### Activity
Retype the material exactly, ending with the line containing "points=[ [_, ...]".
(Beginning of Given material)
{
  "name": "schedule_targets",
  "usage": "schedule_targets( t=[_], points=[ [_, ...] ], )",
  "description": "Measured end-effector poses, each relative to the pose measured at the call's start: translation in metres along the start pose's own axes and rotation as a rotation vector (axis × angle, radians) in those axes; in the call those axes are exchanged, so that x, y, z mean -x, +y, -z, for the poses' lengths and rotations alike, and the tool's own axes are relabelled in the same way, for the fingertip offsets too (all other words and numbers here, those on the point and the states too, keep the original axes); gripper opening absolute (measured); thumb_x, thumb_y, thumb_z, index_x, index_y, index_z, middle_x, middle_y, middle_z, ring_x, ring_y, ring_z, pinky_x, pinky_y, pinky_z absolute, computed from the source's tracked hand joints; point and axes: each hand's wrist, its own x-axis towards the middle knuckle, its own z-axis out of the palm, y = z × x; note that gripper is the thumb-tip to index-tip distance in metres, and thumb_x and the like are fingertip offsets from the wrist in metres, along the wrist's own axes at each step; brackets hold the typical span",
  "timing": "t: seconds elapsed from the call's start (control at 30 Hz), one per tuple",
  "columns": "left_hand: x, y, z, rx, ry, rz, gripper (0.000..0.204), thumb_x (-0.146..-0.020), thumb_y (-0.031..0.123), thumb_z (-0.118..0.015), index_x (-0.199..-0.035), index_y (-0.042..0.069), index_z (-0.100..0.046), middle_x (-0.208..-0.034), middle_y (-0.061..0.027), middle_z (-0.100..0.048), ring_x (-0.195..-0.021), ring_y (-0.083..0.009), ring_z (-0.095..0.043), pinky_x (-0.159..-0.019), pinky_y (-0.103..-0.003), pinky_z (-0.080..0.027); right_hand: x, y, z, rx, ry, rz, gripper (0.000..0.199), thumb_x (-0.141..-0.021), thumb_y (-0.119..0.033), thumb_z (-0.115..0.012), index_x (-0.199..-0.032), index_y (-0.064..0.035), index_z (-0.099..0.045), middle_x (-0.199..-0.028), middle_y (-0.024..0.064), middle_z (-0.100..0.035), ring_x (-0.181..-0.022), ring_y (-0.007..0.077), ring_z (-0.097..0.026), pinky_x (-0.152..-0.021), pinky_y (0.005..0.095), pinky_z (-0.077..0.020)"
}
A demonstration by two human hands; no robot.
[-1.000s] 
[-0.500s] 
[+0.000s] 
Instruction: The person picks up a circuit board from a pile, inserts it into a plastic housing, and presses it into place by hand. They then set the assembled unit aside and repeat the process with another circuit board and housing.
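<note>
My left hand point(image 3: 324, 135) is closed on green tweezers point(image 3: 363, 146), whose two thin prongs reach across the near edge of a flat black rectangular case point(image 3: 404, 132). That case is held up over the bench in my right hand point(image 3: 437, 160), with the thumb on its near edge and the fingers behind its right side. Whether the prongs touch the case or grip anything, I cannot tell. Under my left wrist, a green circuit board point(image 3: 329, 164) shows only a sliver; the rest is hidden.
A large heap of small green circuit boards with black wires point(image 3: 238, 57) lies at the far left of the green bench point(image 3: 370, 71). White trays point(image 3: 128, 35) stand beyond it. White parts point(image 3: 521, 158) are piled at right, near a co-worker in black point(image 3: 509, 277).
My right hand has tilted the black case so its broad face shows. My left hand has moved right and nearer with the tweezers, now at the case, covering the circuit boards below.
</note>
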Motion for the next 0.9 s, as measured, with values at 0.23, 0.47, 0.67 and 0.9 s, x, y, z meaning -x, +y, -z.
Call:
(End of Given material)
### Solution
{
  "name": "schedule_targets",
  "usage": "schedule_targets( t=[_], points=[ [_, ...] ], )",

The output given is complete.